- _EXERCISE PROMPT_: List each line of the data in which the string "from" appears.

- _INFORMATION SHOWN_:
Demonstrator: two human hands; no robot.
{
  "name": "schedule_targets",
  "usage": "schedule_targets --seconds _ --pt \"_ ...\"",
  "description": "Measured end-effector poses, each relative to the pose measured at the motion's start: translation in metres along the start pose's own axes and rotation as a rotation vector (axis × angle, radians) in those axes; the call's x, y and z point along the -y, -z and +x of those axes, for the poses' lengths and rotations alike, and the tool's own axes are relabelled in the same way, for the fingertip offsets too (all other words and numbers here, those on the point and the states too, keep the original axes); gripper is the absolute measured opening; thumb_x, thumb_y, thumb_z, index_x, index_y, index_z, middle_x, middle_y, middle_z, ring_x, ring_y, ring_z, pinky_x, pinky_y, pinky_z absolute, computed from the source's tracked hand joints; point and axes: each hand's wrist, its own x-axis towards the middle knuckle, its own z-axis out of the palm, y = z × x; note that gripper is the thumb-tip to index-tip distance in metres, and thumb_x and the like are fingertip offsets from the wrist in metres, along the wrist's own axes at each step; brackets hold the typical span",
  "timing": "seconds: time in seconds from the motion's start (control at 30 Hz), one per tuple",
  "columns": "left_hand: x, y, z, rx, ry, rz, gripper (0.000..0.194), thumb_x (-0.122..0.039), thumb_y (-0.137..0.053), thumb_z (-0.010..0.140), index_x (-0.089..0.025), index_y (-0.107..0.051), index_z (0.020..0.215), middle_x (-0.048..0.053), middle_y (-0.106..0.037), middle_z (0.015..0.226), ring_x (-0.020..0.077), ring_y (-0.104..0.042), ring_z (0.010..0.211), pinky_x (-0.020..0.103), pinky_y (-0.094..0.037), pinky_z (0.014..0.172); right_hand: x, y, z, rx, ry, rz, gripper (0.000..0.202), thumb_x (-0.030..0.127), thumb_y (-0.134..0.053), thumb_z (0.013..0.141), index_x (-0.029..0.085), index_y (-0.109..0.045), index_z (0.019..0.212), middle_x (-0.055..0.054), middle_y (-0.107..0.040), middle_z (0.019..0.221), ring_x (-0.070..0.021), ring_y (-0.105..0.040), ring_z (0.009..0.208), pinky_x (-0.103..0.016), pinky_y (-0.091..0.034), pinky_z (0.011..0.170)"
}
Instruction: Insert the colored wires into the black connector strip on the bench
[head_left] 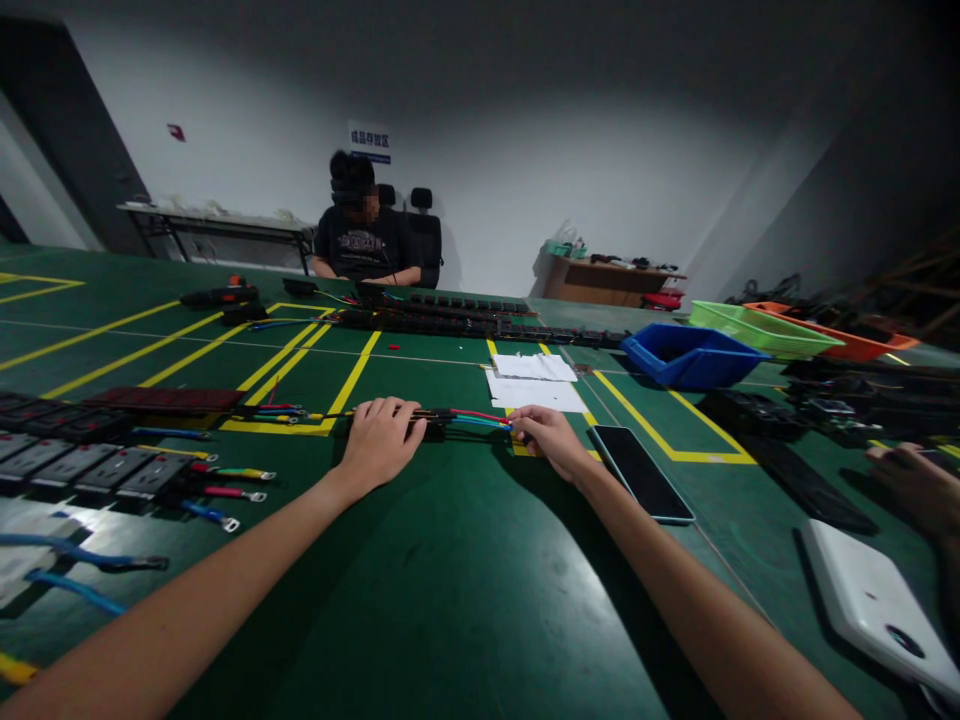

- _OUTPUT OF THE TASK_:
  "description": "Measured end-effector poses, each relative to the pose measured at the motion's start: translation in metres along the start pose's own axes and rotation as a rotation vector (axis × angle, radians) in those axes; the call's x, y and z point along the -y, -z and +x of those axes, for the poses' lengths and rotations alike, and the tool's own axes are relabelled in the same way, for the fingertip offsets too (all other words and numbers here, those on the point and the states too, keep the original axes); gripper is the absolute measured opening; thumb_x, thumb_y, thumb_z, index_x, index_y, index_z, middle_x, middle_y, middle_z, ring_x, ring_y, ring_z, pinky_x, pinky_y, pinky_z absolute, computed from the source's tracked hand joints; point and axes: each hand's wrist, its own x-axis towards the middle knuckle, its own z-axis out of the palm, y = z × x; note that gripper is the thumb-tip to index-tip distance in metres, and thumb_x and the like are fingertip offsets from the wrist in metres, along the wrist's own axes at each step; brackets hold the typical span",
  "timing": "seconds: time in seconds from the motion's start (control at 30 Hz), one per tuple",

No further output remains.